• _Work request_
Using the records below, filter out every line that lacks "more" and copy the rest.

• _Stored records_
---------------
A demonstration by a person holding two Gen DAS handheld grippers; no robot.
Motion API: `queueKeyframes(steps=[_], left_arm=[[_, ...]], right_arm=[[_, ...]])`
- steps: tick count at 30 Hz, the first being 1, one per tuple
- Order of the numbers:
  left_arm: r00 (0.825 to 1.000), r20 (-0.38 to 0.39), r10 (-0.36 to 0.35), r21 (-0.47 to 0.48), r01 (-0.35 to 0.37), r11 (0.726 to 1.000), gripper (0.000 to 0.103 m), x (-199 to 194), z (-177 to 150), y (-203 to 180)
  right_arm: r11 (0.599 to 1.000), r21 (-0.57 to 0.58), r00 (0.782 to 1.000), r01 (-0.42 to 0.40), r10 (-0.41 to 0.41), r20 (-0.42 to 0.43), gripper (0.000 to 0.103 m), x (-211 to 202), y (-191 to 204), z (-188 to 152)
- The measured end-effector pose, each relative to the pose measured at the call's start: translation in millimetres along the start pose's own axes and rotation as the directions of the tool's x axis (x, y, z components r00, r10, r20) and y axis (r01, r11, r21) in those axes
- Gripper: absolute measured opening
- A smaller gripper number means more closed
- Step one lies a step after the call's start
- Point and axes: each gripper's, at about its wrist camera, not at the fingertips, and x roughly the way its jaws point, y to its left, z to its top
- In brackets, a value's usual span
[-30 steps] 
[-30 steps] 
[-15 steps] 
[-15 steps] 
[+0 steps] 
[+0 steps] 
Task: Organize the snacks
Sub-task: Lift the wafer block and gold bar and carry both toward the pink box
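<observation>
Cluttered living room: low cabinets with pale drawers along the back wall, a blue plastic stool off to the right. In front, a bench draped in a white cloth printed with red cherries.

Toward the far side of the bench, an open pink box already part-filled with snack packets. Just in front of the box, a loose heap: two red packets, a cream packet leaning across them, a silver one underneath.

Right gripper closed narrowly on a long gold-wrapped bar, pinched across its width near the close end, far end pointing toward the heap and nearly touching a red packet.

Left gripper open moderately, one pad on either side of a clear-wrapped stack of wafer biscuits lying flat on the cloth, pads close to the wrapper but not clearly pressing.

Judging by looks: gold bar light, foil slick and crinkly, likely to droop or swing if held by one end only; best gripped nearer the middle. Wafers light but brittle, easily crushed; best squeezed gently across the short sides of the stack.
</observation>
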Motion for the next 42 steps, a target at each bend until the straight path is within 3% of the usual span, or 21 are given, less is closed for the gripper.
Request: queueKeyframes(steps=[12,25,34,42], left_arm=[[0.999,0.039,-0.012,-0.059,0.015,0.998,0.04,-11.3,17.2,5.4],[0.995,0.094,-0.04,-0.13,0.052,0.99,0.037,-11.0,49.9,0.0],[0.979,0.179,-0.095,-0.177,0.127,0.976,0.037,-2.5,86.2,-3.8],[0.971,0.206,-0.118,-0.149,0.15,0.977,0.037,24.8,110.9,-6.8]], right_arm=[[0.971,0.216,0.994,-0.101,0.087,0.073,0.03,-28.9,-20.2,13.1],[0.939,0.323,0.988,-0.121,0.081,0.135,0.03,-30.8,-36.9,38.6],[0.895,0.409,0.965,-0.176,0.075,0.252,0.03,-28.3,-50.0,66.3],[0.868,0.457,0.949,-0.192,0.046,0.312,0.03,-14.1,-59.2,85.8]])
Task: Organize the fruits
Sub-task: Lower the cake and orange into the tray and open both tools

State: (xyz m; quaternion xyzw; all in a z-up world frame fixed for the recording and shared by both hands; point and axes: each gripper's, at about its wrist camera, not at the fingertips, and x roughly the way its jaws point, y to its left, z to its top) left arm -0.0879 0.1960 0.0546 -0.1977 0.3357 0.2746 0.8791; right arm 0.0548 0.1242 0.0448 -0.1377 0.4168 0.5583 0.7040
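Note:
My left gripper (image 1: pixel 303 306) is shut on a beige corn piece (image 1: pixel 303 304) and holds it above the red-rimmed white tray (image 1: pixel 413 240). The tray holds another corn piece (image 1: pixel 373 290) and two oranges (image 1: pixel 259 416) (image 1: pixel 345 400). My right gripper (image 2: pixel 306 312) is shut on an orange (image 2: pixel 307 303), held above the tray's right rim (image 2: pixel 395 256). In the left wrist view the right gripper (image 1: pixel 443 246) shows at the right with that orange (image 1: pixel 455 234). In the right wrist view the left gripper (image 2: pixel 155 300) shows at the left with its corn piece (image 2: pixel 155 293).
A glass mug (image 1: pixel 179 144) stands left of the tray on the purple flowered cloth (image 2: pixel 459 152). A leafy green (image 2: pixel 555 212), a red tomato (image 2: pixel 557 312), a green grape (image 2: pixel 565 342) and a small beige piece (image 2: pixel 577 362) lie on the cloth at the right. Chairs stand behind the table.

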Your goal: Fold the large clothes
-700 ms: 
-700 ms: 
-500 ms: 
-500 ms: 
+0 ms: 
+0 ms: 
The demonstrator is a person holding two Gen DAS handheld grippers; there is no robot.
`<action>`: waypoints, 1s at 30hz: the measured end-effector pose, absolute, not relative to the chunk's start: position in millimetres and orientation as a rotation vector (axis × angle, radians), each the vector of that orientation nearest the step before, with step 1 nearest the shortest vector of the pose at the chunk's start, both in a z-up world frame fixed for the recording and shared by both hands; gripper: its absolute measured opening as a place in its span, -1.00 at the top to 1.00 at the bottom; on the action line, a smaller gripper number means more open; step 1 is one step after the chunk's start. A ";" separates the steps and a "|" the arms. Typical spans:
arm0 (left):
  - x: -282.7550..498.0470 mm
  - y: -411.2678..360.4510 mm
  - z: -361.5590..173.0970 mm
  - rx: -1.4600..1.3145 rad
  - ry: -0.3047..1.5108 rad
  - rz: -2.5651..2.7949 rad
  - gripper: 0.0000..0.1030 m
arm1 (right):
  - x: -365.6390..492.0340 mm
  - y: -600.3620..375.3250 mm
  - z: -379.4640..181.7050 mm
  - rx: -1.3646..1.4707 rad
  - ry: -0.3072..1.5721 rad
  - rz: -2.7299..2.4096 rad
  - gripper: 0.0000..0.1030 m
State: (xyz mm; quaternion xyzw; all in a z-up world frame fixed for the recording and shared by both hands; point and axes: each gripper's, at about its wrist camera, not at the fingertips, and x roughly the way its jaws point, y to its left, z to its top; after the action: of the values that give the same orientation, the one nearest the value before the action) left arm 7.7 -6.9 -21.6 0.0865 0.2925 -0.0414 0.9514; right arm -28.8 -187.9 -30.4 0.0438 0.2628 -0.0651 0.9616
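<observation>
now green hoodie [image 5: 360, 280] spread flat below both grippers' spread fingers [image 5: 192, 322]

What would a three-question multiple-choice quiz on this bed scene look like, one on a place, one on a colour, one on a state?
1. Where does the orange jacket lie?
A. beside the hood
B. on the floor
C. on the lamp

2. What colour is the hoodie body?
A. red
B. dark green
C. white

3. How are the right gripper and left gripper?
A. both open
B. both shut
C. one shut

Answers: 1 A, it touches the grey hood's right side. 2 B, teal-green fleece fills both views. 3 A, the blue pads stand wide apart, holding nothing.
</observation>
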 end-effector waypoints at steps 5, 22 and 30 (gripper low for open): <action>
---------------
• _Task solution_
- A smaller gripper number means more closed
`<action>`: waypoints, 1s at 30hz: the measured end-effector pose, absolute, not relative to the chunk's start: position in millimetres and orientation as a rotation vector (axis × angle, radians), each the vector of that orientation nearest the step before, with step 1 nearest the shortest vector of the pose at the chunk's start, both in a z-up world frame fixed for the recording and shared by both hands; gripper: its absolute measured opening as a place in its span, -1.00 at the top to 1.00 at the bottom; on the action line, a smaller gripper number means more open; step 1 is one step after the chunk's start. A ";" separates the steps and a "|" the arms. Typical spans:

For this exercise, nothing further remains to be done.